## Problem to solve
Word for word, the data below must be repeated in full; no picture is to be included.

◇ ◇ ◇ ◇

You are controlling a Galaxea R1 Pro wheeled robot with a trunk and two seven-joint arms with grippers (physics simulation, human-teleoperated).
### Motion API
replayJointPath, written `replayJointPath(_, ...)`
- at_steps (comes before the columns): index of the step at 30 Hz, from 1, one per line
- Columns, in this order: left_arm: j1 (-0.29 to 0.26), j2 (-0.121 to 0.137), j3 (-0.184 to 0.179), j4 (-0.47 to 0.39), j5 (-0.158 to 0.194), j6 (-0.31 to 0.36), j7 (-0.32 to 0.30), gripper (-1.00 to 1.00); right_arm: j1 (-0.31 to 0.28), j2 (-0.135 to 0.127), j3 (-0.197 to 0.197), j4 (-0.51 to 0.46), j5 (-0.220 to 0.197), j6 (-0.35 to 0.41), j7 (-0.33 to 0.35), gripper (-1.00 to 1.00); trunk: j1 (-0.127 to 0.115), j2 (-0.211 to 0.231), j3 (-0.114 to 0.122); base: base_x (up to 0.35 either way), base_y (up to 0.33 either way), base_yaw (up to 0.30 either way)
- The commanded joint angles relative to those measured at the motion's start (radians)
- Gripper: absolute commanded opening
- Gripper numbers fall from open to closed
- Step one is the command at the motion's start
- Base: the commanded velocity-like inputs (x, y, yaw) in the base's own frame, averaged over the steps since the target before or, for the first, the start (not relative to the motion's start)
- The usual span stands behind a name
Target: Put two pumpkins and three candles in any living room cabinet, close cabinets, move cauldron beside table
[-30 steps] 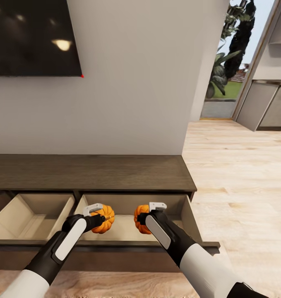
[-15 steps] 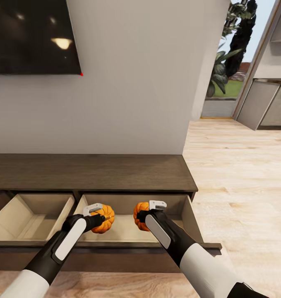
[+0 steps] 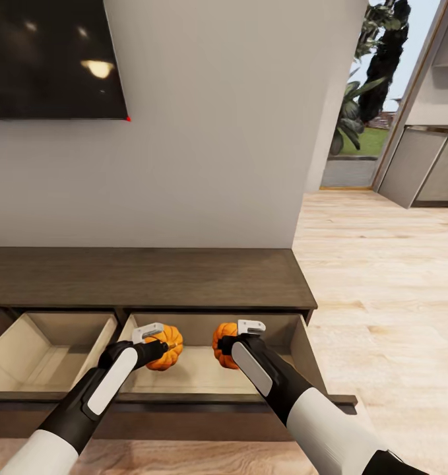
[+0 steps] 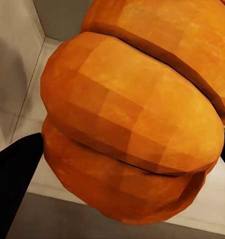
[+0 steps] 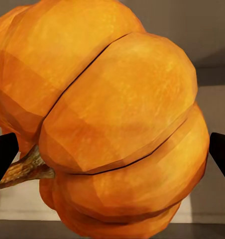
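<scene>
Two orange ribbed pumpkins hang over the right open drawer (image 3: 184, 373) of the long dark brown cabinet (image 3: 144, 277). My left gripper (image 3: 159, 344) is shut on the left pumpkin (image 3: 169, 347), which looms large in the left wrist view (image 4: 137, 124). My right gripper (image 3: 231, 340) is shut on the right pumpkin (image 3: 223, 340), seen close up with its tan stem in the right wrist view (image 5: 112, 119). Both pumpkins are held a little above the drawer's light tan floor.
A second open drawer (image 3: 45, 349) lies to the left, also tan inside. A dark TV screen (image 3: 52, 59) hangs on the white wall above. Light wood floor (image 3: 382, 277) stretches right toward a doorway with plants (image 3: 359, 112) and grey kitchen units (image 3: 428, 168).
The head view has shifted slightly, so the cabinet sits a touch lower and further right in the picture. Both grippers still hold their pumpkins in about the same place over the drawer.
</scene>
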Motion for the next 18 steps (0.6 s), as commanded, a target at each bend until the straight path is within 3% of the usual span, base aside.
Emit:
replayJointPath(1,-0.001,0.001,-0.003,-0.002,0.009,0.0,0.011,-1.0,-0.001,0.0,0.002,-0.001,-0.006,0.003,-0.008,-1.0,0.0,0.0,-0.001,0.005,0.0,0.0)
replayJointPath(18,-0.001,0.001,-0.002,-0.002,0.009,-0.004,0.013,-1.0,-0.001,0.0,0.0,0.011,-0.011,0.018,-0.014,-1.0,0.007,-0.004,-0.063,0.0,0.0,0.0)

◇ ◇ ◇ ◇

## Exercise answer
You are controlling a Galaxea R1 Pro wheeled robot with a trunk and two seven-joint arms with grippers (physics simulation, human-teleoperated).
### Motion API
replayJointPath, written `replayJointPath(_, ...)`
- at_steps (comes before the columns): index of the step at 30 Hz, from 1, one per line
- Columns, in this order: left_arm: j1 (-0.29 to 0.26), j2 (-0.121 to 0.137), j3 (-0.184 to 0.179), j4 (-0.47 to 0.39), j5 (-0.158 to 0.194), j6 (-0.31 to 0.36), j7 (-0.32 to 0.30), gripper (-1.00 to 1.00); right_arm: j1 (-0.31 to 0.28), j2 (-0.135 to 0.127), j3 (-0.197 to 0.197), j4 (-0.51 to 0.46), j5 (-0.220 to 0.197), j6 (-0.35 to 0.41), j7 (-0.33 to 0.35), gripper (-1.00 to 1.00); trunk: j1 (-0.127 to 0.115), j2 (-0.211 to 0.231), j3 (-0.114 to 0.122); base: base_x (up to 0.35 either way), base_y (up to 0.33 either way), base_yaw (up to 0.30 either way)
- The commanded joint angles relative to those measured at the motion's start (radians)
- Gripper: absolute commanded opening
- Gripper numbers fall from open to closed
- Step one is the command at the motion's start
- Base: the commanded velocity-like inputs (x, y, yaw) in the base's own frame, averaged over the steps since the target before or, for the first, the start (not relative to the motion's start)
- The usual span stands behind a name
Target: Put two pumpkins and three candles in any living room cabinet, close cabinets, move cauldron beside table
[-30 steps] 
[-15 steps] 
[+0 steps] 
[+0 steps] 
[+0 steps] 
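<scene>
Two orange ribbed pumpkins hang over the right open drawer (image 3: 184, 373) of the long dark brown cabinet (image 3: 144, 277). My left gripper (image 3: 159, 344) is shut on the left pumpkin (image 3: 169, 347), which looms large in the left wrist view (image 4: 137, 124). My right gripper (image 3: 231, 340) is shut on the right pumpkin (image 3: 223, 340), seen close up with its tan stem in the right wrist view (image 5: 112, 119). Both pumpkins are held a little above the drawer's light tan floor.
A second open drawer (image 3: 45, 349) lies to the left, also tan inside. A dark TV screen (image 3: 52, 59) hangs on the white wall above. Light wood floor (image 3: 382, 277) stretches right toward a doorway with plants (image 3: 359, 112) and grey kitchen units (image 3: 428, 168).
The head view has shifted slightly, so the cabinet sits a touch lower and further right in the picture. Both grippers still hold their pumpkins in about the same place over the drawer.
</scene>
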Motion for the next 18 steps (0.6 s), as commanded, a target at each bend until the straight path is within 3% of the usual span, base aside.
Emit:
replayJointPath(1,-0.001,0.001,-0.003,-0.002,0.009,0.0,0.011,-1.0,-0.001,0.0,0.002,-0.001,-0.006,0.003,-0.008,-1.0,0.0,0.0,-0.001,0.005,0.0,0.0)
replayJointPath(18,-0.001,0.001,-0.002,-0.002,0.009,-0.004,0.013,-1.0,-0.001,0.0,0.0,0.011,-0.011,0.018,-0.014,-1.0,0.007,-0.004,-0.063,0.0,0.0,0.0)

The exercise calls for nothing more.